Tabernacolo di Bonazza danneggiato da un fulmine

Il sindaco David Baroncelli: “Un luogo amato dalla comunità da salvare, un attestato di stima e un ringraziamento ai cittadini che si sono già offerti di aiutarci nel ripristino del tabernacolo danneggiato”.

I forti temporali di questa notte hanno danneggiato un antico tabernacolo situato in località Bonazza, frazione di Tavarnelle Val di Pesa. La struttura, datata presumibilmente agli inizi del ‘900, riporta un danno nella parte superiore del manufatto. Il crollo è stato causato da un fulmine che ha colpito il sito religioso e l’area boschiva circostante. Il deterioramento legato al maltempo ha provocato il crollo di alcuni mattoni che costituivano la copertura, precipitati alla base del tabernacolo. “Per verificare le condizioni della Madonnina di Bonazza – ha dichiarato il sindaco di Tavarnelle Val di Pesa David Baroncelli – l’ufficio tecnico ha effettuato un sopralluogo questa mattina; è necessaria un’opera di ripristino che realizzeremo quanto prima. Il valore sociale della struttura, costruita presumibilmente nella prima metà del ventesimo secolo, legata ad un’antica tradizione di devozione popolare, è tale da aver stimolato nell’immediato la disponibilità e la collaborazione di alcuni privati, grazie al loro supporto abbiamo individuato il percorso più rapido per intervenire sul piccolo tabernacolo”. La Madonnina di Bonazza contiene una statuetta raffigurante la Vergine Maria.

Nelle aree dei Comuni del Chianti strutture di questo genere sono frequenti e legate da peculiarità comuni. Sono detti ‘manufatti minori’ e comprendono tabernacoli, croci votive, cappelle stradali, lavatoi, fontanili, ponti, muri in pietra e fondi stradali. Minori per le dimensioni ma non per il valore e il forte legame con il territorio. In base ad un lavoro realizzato qualche anno fa dall’Unione comunale del Chianti fiorentino l’80 per cento di essi risulta schedato e censito. Ogni tabernacolo è accompagnato da una scheda contenente le dimensioni, lo stato di conservazione, l’origine, il ruolo. “I tabernacoli – prosegue il sindaco – sono risorse locali che costituiscono il ricco puzzle di testimonianze del passato, di tracce di storia chiantigiana. Prendercene cura è fondamentale per valorizzare le nostre origini e ricostruire l’identità dei luoghi attraverso la riscoperta del vivere aggregato e del senso civico che le nostre comunità dimostrano ancora di possedere”.

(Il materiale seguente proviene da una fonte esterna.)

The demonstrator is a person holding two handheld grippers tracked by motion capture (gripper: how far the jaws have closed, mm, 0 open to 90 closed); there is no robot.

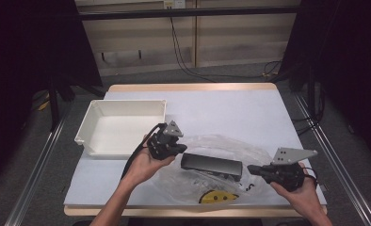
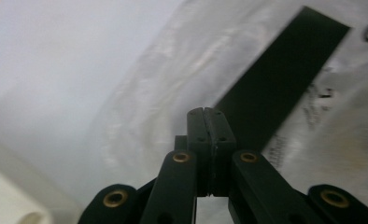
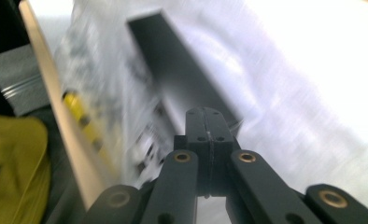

I manufatti venivano usati come punto di riferimento e identificavano lo spazio in cui erano insediati. Quelli più antichi risalgono al 1700. Tra i manufatti religiosi, gli elementi più rilevanti numericamente sono i tabernacoli e le cappelle stradali situati in corrispondenza di bivi e incroci tra una viabilità di collegamento e una strada vicinale. Quanto ai materiali usati per la costruzione, i beni censiti presentano differenze sostanziali. I tabernacoli, le croci e le cappelle votive sono oggetti nati per esprimere un voto, ringraziare di lauti raccolti, commemorare un evento tragico, ricordare un pellegrinaggio in terre lontane o una ricorrenza come l’anno mariano. I tabernacoli, oltre al valore religioso, storico e sociale, servivano a qualificare e a rendere riconoscibile un luogo. Si inseriscono negli incroci stradali specie tra vie pubbliche e strade vicinali. L’elemento ricorrente è l’edicola sacra, cioè un loculo che ospitava icone sacre.